=== Goal of the exercise ===
Please report how many lines in the data underneath hold the word "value", with no other text.

=== Data block ===
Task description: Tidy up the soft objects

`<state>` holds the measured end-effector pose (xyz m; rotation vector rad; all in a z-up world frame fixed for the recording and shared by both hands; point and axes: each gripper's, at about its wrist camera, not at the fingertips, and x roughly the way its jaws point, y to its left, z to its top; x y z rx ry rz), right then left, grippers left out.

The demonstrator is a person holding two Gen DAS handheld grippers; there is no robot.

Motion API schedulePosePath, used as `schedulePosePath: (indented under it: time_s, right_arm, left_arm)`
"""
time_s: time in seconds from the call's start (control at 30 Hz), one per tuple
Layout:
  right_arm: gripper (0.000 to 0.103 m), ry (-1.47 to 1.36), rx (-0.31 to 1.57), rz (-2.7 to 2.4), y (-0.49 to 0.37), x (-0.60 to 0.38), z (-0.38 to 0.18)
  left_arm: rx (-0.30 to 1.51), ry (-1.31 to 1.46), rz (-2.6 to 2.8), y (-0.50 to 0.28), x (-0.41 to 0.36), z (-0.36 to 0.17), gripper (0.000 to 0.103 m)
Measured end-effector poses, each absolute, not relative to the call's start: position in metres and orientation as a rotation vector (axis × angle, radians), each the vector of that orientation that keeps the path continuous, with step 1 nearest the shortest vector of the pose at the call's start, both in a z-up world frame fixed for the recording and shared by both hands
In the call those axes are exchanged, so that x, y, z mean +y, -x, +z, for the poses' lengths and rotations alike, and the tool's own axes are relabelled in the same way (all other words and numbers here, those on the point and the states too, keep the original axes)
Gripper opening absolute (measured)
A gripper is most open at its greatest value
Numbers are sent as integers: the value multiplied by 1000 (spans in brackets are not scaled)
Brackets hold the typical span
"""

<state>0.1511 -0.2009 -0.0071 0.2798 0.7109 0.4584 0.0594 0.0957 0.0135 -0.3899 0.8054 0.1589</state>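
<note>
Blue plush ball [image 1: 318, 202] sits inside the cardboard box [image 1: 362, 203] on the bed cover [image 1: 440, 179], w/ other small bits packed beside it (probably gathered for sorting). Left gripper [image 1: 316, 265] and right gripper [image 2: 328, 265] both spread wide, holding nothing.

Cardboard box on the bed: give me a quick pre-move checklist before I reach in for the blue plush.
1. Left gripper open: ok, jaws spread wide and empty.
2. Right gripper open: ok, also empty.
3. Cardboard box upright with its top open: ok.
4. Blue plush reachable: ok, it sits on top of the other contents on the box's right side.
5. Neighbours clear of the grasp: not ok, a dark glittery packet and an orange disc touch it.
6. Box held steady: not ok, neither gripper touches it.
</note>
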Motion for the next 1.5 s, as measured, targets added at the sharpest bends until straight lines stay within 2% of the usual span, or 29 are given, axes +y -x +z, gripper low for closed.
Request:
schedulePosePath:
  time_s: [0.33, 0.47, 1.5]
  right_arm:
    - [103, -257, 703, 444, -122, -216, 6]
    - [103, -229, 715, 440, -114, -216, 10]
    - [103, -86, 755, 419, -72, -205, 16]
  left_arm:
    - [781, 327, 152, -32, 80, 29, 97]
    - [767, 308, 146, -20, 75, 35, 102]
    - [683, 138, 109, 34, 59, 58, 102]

=== Solved exercise ===
2